Cambodge – USA – Politique : Le gouvernement fait la sourde oreille face aux menaces amé

Le gouvernement cambodgien a jusqu’ici largement fait la sourde oreille aux restrictions de voyage que les États-Unis ont déclaré imposer aux hauts fonctionnaires du pouvoir, en réponse directe à ce que les États-Unis déclarent être des actions antidémocratiques prises par le gouvernement à Phnom Penh.


Certains fonctionnaires du gouvernement cambodgien, et dans certains cas, les membres de leurs famille, seront bientôt interdits de voyage aux États-Unis, une des mesures vexatoires les plus significatives face à ce que les critiques disent être une dérive vers la dictature dans un pays censé évoluer vers la démocratie. Le ministre cambodgien de l’Intérieur, Sar Kheng, a déclaré jeudi que le gouvernement américain avait le droit d’agir comme il l’entendait. “…C’est le droit des Etats-Unis d’agir ainsi. Nous ne savons pas quoi faire et je ne sais pas quoi dire “, a-t-il déclaré.


Le Département d’Etat a déclaré que les restrictions de voyage étaient “une réponse directe” à la “série d’actions antidémocratiques” du gouvernement cambodgien, incluant l’emprisonnement du leader de l’opposition Kem Sokha, la dissolution de son parti et l’interdiction de la politique pour cinq ans pour une centaine d’élus CNRP. Les observateurs estiment que les nouvelles restrictions américaines ne sont que le reflet de la promesse faite par la Maison Blanche de prendre une série d’actions concrètes contre le gouvernement du Premier ministre Hun Sen après la dissolution par la Cour suprême cambodgienne du Parti national du sauvetage du Cambodge de Sokha le 16 novembre. Immédiatement après la dissolution, les États-Unis ont suspendu leur financement au Comité national des élections du Cambodge.


L’ambassade des États-Unis à Phnom Penh a refusé de donner des détails sur l’étendue de la restriction, et les représentants de l’ambassade n’ont pas précisé si les diplomates américains avaient déjà parlé avec des représentants du gouvernement cambodgien. Beaucoup de fonctionnaires du gouvernement cambodgien ont des membres de leur famille vivant dans les communautés de la diaspora khmère aux États-Unis et les universités américaines sont populaires parmi les enfants de l’élite. Ce mouvement est susceptible d’accentuer davantage les tensions entre le Cambodge et les Etats-Unis, que Hun Sen a accusé d’avoir fomenté une révolution de couleur avant les élections prévues l’année prochaine. Le porte-parole du Conseil des ministres, Phay Siphan, a déclaré dans un post sur Facebook que la déclaration américaine semblait être une nouvelle preuve d’une conspiration américaine visant à renverser le gouvernement de Hun Sen : “…La déclaration montre la réelle intention de détruire les bonnes relations et la coopération entre les Etats-Unis et le Cambodge…”, a écrit le porte-parole. Le porte-parole du ministère des Affaires étrangères, Chum Sunry, n’a pas répondu aux appels téléphoniques, mais des rapports ont indiqué qu’il avait déclaré au site d’information FreshNews que le ministère préparait une réponse.

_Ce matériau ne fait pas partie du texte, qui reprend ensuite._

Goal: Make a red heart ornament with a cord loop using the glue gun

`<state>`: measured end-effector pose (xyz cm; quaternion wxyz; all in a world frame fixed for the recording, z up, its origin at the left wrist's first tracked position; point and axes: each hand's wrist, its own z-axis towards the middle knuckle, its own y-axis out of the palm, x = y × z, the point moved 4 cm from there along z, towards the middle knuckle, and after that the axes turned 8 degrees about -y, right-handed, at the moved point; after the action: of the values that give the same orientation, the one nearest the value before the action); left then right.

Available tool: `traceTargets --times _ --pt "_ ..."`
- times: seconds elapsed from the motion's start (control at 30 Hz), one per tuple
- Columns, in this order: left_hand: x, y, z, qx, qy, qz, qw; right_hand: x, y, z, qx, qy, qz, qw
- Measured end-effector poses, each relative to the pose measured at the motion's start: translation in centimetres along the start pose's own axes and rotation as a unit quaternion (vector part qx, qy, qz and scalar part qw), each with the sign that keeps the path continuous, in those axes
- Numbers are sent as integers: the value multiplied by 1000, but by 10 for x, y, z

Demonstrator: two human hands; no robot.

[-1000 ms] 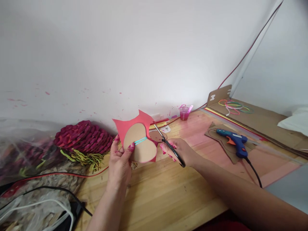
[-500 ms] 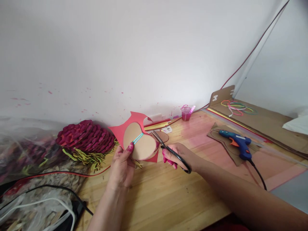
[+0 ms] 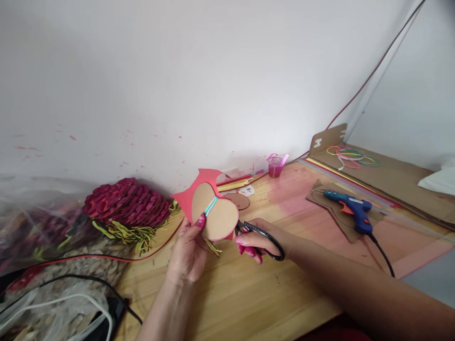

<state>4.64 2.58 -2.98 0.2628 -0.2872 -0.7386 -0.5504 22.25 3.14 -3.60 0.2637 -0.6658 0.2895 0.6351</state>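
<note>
My left hand point(image 3: 192, 246) grips a tan heart-shaped cardboard cutout point(image 3: 222, 218), thumb pressed on its face. Blue-green strips run from the notch of the heart down toward my thumb. Behind the cutout is a sheet of red paper point(image 3: 185, 198), jutting out at the upper left, with a bit showing at the lower right. My right hand point(image 3: 256, 239) is closed round black-handled scissors point(image 3: 272, 244) at the heart's right edge. The blades are mostly hidden behind the cutout, so how far they are apart does not show. Both hands have pink-stained fingertips.
A blue glue gun point(image 3: 350, 208) lies on cut cardboard point(image 3: 329, 210) at right. Near the wall stands a cup of pink liquid point(image 3: 275, 167). Magenta layered pieces point(image 3: 126, 203) with yellow-green yarn point(image 3: 137, 237) sit left, beside plastic bags and cables point(image 3: 85, 279).
The heart and red paper have shifted right and slightly down with my left hand. The scissors have moved from the heart's upper right to its lower right edge, their blades now behind it.
</note>
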Motion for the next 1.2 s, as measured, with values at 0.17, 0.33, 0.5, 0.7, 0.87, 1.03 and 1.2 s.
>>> traceTargets --times 0.17,0.33,0.5,0.7,0.87,1.03,1.2 --pt "-4 2 -2 -16 -19 19 1000 -3 -2 1 14 5 18 1000" --pt "-11 5 -5 -37 -47 53 997 3 -6 2 32 10 8 999" --pt "-19 6 -8 -33 -72 46 996 4 -8 3 65 -22 -5 998" --pt "-22 9 -9 -20 -73 33 997 0 -8 0 74 -39 -39 996" --pt "-26 9 -9 -9 -87 41 995 0 -9 0 84 -29 -53 995" --pt "-27 8 -9 -13 -91 51 994 -1 -10 0 92 -14 -79 993" --pt "-27 7 -8 -5 -96 55 994 -1 -11 -1 99 -15 -79 992"
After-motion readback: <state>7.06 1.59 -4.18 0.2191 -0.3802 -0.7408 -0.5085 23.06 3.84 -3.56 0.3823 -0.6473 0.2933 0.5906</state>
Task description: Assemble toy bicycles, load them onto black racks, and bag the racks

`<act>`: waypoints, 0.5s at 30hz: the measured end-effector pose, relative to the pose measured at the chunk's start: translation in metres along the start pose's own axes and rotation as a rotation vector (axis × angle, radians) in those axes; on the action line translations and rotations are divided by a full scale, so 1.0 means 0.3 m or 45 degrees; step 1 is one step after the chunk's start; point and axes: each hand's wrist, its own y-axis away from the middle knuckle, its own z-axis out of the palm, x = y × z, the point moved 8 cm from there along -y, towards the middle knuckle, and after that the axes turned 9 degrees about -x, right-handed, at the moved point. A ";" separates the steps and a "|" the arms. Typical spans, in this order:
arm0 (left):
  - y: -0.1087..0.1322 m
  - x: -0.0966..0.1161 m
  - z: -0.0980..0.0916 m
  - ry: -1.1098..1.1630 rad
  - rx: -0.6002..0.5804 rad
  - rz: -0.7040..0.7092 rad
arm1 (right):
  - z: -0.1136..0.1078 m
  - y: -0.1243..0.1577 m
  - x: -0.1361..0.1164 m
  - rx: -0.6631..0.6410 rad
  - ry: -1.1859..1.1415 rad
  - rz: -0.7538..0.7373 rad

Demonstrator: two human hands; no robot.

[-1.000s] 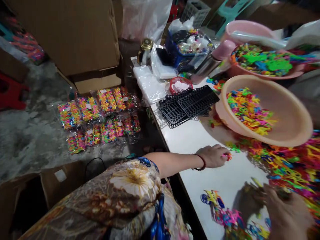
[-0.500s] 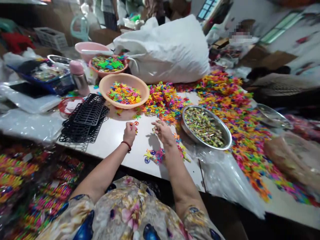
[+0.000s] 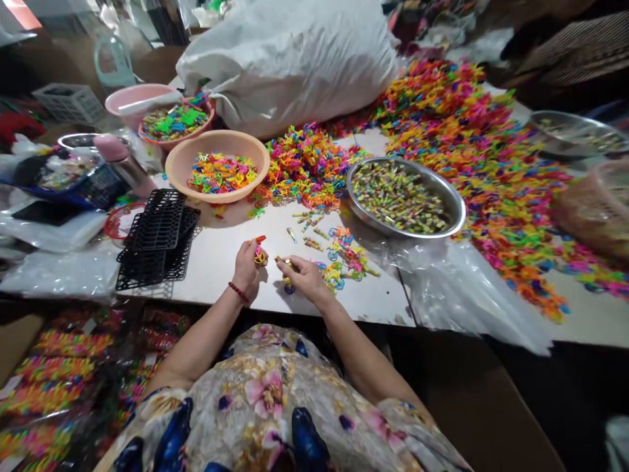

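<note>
My left hand (image 3: 247, 267), with a red bead bracelet at the wrist, is closed on small bright plastic pieces (image 3: 259, 257), red and yellow, which stick out past the fingertips. Just to its right, my right hand (image 3: 305, 280) pinches a small tube-like piece (image 3: 278, 259) between thumb and fingers. The two hands are close together but apart, over the white tabletop (image 3: 263, 226). Beside the right hand lies a loose cluster of coloured plastic pieces (image 3: 339, 272). Several little patterned tubes (image 3: 313, 243) are scattered beyond it.
A steel bowl (image 3: 462, 213) of small tubes stands right of centre, a peach basin (image 3: 177, 167) of coloured pieces behind left. Black plastic grids (image 3: 147, 233) lie left. A large white sack (image 3: 295, 72) and heaped coloured pieces (image 3: 472, 151) fill the back. Clear bags (image 3: 457, 282) overhang the front edge.
My right hand has come down and toward the left hand, now pinching a tube-like piece. Several small tubes now lie scattered on the tabletop. The camera view has tilted down.
</note>
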 end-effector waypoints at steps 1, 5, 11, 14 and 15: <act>0.030 0.008 0.015 0.001 -0.031 -0.037 | 0.006 0.010 0.007 0.006 0.004 -0.002; 0.122 0.033 0.054 -0.025 -0.108 -0.143 | 0.019 0.031 0.038 0.084 -0.087 0.010; 0.171 0.019 0.085 -0.096 -0.188 -0.142 | 0.031 0.040 0.013 0.044 -0.102 -0.020; 0.174 0.011 0.092 -0.159 -0.211 -0.109 | 0.026 0.049 0.017 0.033 -0.124 -0.004; 0.173 0.010 0.092 -0.180 -0.214 -0.106 | 0.025 0.052 0.021 0.028 -0.132 -0.001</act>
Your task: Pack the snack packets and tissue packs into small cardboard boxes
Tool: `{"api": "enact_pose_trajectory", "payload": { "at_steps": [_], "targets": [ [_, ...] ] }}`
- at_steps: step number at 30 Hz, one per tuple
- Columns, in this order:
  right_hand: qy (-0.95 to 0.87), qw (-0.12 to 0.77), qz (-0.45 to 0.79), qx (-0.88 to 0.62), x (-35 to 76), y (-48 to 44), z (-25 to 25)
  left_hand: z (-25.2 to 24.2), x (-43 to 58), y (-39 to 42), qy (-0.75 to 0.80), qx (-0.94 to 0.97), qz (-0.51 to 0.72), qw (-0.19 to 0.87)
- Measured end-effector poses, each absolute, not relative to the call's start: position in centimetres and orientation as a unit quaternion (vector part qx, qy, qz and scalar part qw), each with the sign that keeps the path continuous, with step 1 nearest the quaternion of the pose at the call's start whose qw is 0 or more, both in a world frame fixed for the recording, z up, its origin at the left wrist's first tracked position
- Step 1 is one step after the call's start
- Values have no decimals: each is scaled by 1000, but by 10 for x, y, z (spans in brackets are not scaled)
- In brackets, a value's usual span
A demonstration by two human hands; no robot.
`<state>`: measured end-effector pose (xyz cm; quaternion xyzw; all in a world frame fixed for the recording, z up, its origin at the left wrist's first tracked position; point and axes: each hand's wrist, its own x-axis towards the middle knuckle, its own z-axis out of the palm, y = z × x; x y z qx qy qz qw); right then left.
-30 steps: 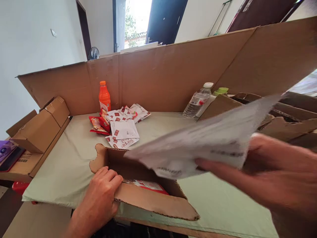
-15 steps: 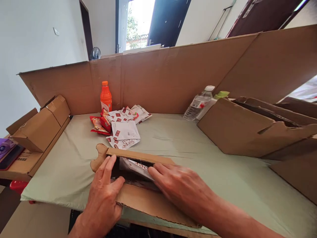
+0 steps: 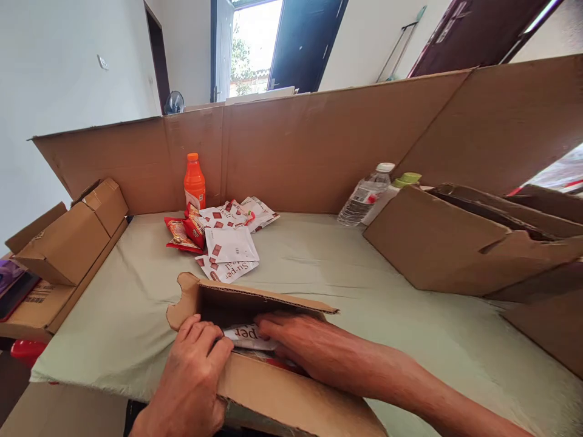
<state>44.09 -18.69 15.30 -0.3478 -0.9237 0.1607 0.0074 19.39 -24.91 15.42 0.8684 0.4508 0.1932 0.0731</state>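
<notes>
Head view, corrugated box (image 3: 296, 391), right hand (image 3: 289, 335) inside

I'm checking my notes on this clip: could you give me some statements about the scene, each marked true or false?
1. The left hand holds the cardboard box near its left end. True.
2. The right hand is wholly outside the box. False: it reaches into the box, touching a white packet with printed lettering.
3. The orange bottle has its cap on. True.
4. The orange bottle stands to the right of the clear bottle. False: it stands to the left.
5. The red packets lie to the left of the white packets on the table. True.
6. The box is closed. False: its top is open.
</notes>
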Motion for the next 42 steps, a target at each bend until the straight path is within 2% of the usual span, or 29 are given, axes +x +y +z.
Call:
{"api": "enact_pose_trajectory", "payload": {
  "at_steps": [2,5,7,9,11,16,18,25,31,36,40,42],
  "targets": [
    [-925,53,190,-326,448,-194,170,152,192,-249,444,871,193,79],
    [-904,202,215,-309,466,-198,198,148,190,-248,431,877,198,77],
    [-868,301,200,-342,475,-184,210,146,188,-246,422,879,211,70],
    [-834,348,155,-400,477,-153,208,142,186,-243,410,880,233,57],
    [-822,328,104,-455,470,-111,192,134,185,-240,395,882,252,44],
    [-881,86,-9,-465,433,-19,128,100,187,-235,395,853,341,-8],
    [-886,29,-24,-462,417,-2,108,88,188,-234,404,844,353,-24],
    [-871,52,-11,-488,388,11,73,80,187,-232,414,838,355,-32],
    [-827,156,37,-539,400,13,75,83,188,-231,408,835,367,-26],
    [-781,288,98,-546,439,-3,119,94,184,-231,398,853,337,4],
    [-699,476,276,-457,474,-63,164,122,184,-234,401,871,282,26],
    [-649,541,331,-420,487,-104,181,137,186,-237,409,879,242,41]
  ]
}}
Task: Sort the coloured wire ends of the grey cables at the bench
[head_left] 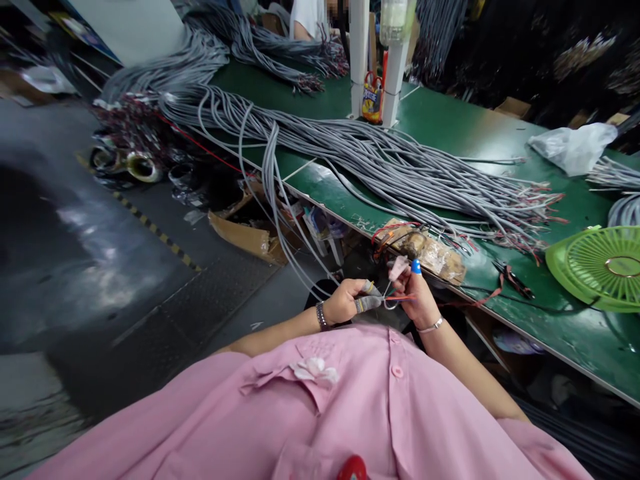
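Just above my lap, my left hand [346, 300], with grey coverings on some fingertips, pinches the end of a grey cable [293, 248] that hangs over the table edge. Thin red and white wires [399, 298] fan out from that end towards my right hand [417, 298]. The fingers of my right hand are closed on these wires; one fingertip wears a blue cap and others have pinkish coverings. Behind my hands, a long bundle of grey cables [350, 150] lies across the green table [440, 113], its stripped red and white ends at the right.
A taped brown block [425, 253] sits at the table's near edge. Pliers [517, 281] and a green fan [613, 265] are to the right, a plastic bag [573, 147] farther back. An open cardboard box [245, 233] stands below the table. Across it, a person [307, 20] is partly visible.
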Action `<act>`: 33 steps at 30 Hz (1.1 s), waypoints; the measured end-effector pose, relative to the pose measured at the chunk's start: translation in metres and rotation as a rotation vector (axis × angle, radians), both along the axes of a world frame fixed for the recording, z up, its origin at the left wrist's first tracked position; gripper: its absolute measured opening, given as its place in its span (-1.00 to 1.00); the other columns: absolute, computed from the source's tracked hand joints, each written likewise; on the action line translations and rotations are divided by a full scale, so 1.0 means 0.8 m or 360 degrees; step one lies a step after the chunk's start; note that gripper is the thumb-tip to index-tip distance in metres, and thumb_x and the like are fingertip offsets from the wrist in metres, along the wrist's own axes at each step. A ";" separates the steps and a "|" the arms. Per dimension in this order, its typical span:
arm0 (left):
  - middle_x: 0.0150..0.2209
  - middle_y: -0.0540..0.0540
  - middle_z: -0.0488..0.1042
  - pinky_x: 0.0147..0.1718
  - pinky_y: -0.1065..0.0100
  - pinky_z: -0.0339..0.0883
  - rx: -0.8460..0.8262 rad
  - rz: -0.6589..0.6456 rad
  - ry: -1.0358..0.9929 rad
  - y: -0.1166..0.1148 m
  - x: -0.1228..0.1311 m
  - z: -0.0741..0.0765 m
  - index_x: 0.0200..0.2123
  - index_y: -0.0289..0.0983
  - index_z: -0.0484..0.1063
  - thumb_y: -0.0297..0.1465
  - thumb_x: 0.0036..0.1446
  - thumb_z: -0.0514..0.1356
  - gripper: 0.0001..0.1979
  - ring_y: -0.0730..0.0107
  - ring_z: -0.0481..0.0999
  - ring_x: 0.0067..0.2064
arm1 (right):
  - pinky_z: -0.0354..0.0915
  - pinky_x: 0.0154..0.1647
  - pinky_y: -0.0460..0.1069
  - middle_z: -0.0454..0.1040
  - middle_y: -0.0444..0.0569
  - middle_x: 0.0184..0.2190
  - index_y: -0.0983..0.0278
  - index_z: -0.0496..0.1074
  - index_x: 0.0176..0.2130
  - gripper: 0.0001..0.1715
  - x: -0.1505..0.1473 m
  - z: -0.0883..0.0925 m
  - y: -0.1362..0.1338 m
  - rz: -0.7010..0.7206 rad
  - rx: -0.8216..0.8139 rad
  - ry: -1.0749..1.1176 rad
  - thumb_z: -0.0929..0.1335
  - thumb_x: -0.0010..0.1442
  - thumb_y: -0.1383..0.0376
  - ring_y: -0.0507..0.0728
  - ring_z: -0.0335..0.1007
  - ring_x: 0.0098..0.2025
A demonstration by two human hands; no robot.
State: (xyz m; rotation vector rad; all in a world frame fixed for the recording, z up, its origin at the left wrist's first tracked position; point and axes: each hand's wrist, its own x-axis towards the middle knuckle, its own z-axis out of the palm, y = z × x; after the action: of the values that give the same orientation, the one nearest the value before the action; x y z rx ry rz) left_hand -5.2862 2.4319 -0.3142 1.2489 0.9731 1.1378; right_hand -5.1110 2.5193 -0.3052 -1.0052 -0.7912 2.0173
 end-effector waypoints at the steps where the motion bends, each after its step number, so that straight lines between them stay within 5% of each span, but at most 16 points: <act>1: -0.42 -0.13 0.52 -0.40 0.46 0.35 0.0013 -0.0049 0.0007 -0.003 -0.003 0.002 -0.33 -0.40 0.55 -0.15 0.00 0.37 -0.62 0.45 0.46 -0.41 | -0.23 -0.71 -0.15 0.27 -0.20 -0.53 0.24 0.34 -0.39 -0.44 0.003 -0.002 -0.001 0.0038 -0.0002 0.0014 0.40 0.04 -0.19 -0.10 -0.14 -0.64; 5: -0.37 -0.20 0.56 -0.31 0.39 0.40 0.0063 -0.0410 -0.0012 -0.020 -0.008 0.004 -0.36 -0.38 0.56 -0.17 0.02 0.36 -0.66 0.35 0.53 -0.33 | -0.32 -0.69 -0.14 0.22 -0.20 -0.61 0.26 0.40 -0.37 -0.47 0.022 -0.014 -0.009 0.0174 0.0063 -0.0057 0.35 0.11 -0.17 -0.09 -0.26 -0.65; 8: -0.45 -0.13 0.51 -0.41 0.45 0.35 -0.0079 -0.0099 -0.0174 -0.027 -0.007 0.001 -0.33 -0.38 0.51 -0.16 0.08 0.32 -0.66 0.46 0.47 -0.43 | -0.28 -0.68 -0.13 0.05 -0.28 -0.71 0.27 0.46 -0.33 -0.59 0.036 -0.015 -0.018 0.0262 0.0151 -0.0131 0.38 0.14 -0.03 -0.08 -0.30 -0.65; 10: -0.53 -0.02 0.42 -0.54 0.53 0.24 -0.0222 0.0260 -0.0306 -0.027 -0.006 0.000 -0.29 -0.38 0.47 -0.14 0.09 0.31 -0.63 0.58 0.35 -0.54 | -0.22 -0.67 -0.14 0.21 -0.23 -0.65 0.26 0.49 -0.21 -0.66 0.042 -0.008 -0.026 0.0359 0.0215 -0.0116 0.44 0.07 0.09 -0.09 -0.26 -0.64; 12: -0.56 0.03 0.38 -0.57 0.55 0.20 -0.0286 0.0414 -0.0389 -0.025 -0.004 0.002 -0.26 -0.37 0.44 -0.13 0.07 0.32 -0.61 0.61 0.30 -0.57 | -0.11 -0.65 -0.14 0.46 -0.09 -0.40 0.22 0.48 -0.07 -0.51 0.042 0.004 -0.035 0.0503 0.0301 -0.0091 0.49 -0.01 0.13 -0.10 -0.13 -0.62; 15: -0.48 -0.02 0.46 -0.51 0.52 0.28 -0.0269 0.0375 -0.0405 -0.025 0.003 0.008 -0.26 -0.37 0.43 -0.14 0.03 0.35 -0.60 0.57 0.37 -0.50 | 0.15 -0.52 -0.10 0.49 0.02 -0.09 0.19 0.46 0.01 -0.38 0.032 0.022 -0.051 0.0665 0.0525 -0.0170 0.52 -0.04 0.09 -0.04 0.16 -0.49; 21: -0.46 -0.02 0.46 -0.43 0.48 0.35 -0.0201 0.0288 -0.0334 -0.034 0.014 0.006 -0.31 -0.37 0.42 -0.17 -0.05 0.42 -0.59 0.55 0.41 -0.46 | 0.31 -0.27 0.01 0.53 -0.02 -0.36 0.22 0.57 -0.28 -0.79 0.013 0.035 -0.066 0.0452 0.0966 -0.0757 0.46 0.11 0.14 0.12 0.37 -0.34; 24: -0.43 -0.05 0.49 -0.40 0.45 0.39 -0.0260 0.0006 -0.0361 -0.028 0.002 0.006 -0.29 -0.35 0.39 -0.15 -0.03 0.40 -0.58 0.50 0.47 -0.44 | 0.30 -0.24 0.03 0.53 -0.01 -0.36 0.20 0.58 -0.31 -0.86 0.015 0.044 -0.065 0.0492 0.1216 -0.0797 0.44 0.15 0.20 0.14 0.39 -0.32; 28: -0.45 -0.18 0.56 -0.43 0.39 0.43 -0.0473 -0.0858 -0.0332 -0.010 -0.022 0.020 -0.32 -0.36 0.47 -0.04 0.10 0.26 -0.57 0.39 0.54 -0.46 | 0.24 -0.34 0.00 0.47 -0.06 -0.45 0.16 0.55 -0.37 -0.94 0.023 0.060 -0.067 0.0607 0.1585 -0.0886 0.42 0.15 0.29 0.11 0.31 -0.41; 33: -0.59 -0.16 0.52 -0.63 0.44 0.30 -0.0598 -0.1156 -0.0346 0.010 -0.029 0.035 -0.43 -0.35 0.51 0.01 0.07 0.26 -0.52 0.42 0.44 -0.63 | 0.18 -0.38 0.00 0.42 -0.05 -0.47 0.17 0.51 -0.37 -0.92 0.032 0.076 -0.065 0.0661 0.1879 -0.0962 0.39 0.19 0.29 0.10 0.27 -0.43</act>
State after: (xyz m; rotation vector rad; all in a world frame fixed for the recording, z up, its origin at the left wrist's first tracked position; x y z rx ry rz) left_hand -5.3095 2.4402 -0.2864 1.0121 0.4652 0.4745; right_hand -5.0850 2.4674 -0.2441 -0.7056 -2.2789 1.0762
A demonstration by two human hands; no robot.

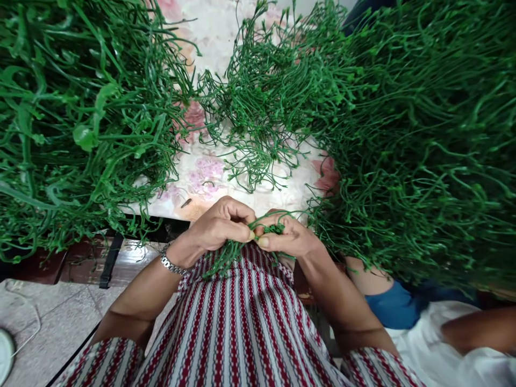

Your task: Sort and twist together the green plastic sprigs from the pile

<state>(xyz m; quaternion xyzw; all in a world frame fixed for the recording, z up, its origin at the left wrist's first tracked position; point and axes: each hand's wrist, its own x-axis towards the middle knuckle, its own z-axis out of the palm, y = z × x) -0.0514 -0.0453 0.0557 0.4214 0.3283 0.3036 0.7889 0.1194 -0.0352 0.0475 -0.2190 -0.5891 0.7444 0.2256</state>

L’ancien leader adjoint du CNRP, Mu Sochua, qui faisait pression sur le gouvernement australien cette semaine pour prendre des mesures similaires, a déclaré que son parti était “très satisfait” des restrictions : “..Les Etats-Unis nous écoutent et vont dans la bonne direction, et donnent à M. Hun Sen le temps d’écouter et d’être raisonnables avec les recommandations que nous prenons, afin que nous ayons le temps de préparer les élections. Ce que nous voulons, ce sont des élections libres et justes et inclusives en 2018…”, a déclaré Sochua. “…Nous avons demandé des sanctions ciblées avec une interdiction des hauts fonctionnaires au Cambodge. C’était un avertissement et cela est maintenant la réalité. Nous sommes très satisfaits des mesures concrètes prises par les États-Unis et par tout autre gouvernement, comme le gouvernement suédois, pour réduire l’aide au gouvernement cambodgien…”, a-t-elle déclaré.


Le mois dernier, la Suède – un important donateur au Cambodge – a annoncé qu’elle mettait fin à toute nouvelle aide de gouvernement à gouvernement dans le royaume, sauf dans les domaines de l’éducation et de la recherche. Sochua a déclaré que l’Union européenne était également prête à prendre des mesures punitives en réponse, bien qu’elle ait refusé de donner des détails spécifiques.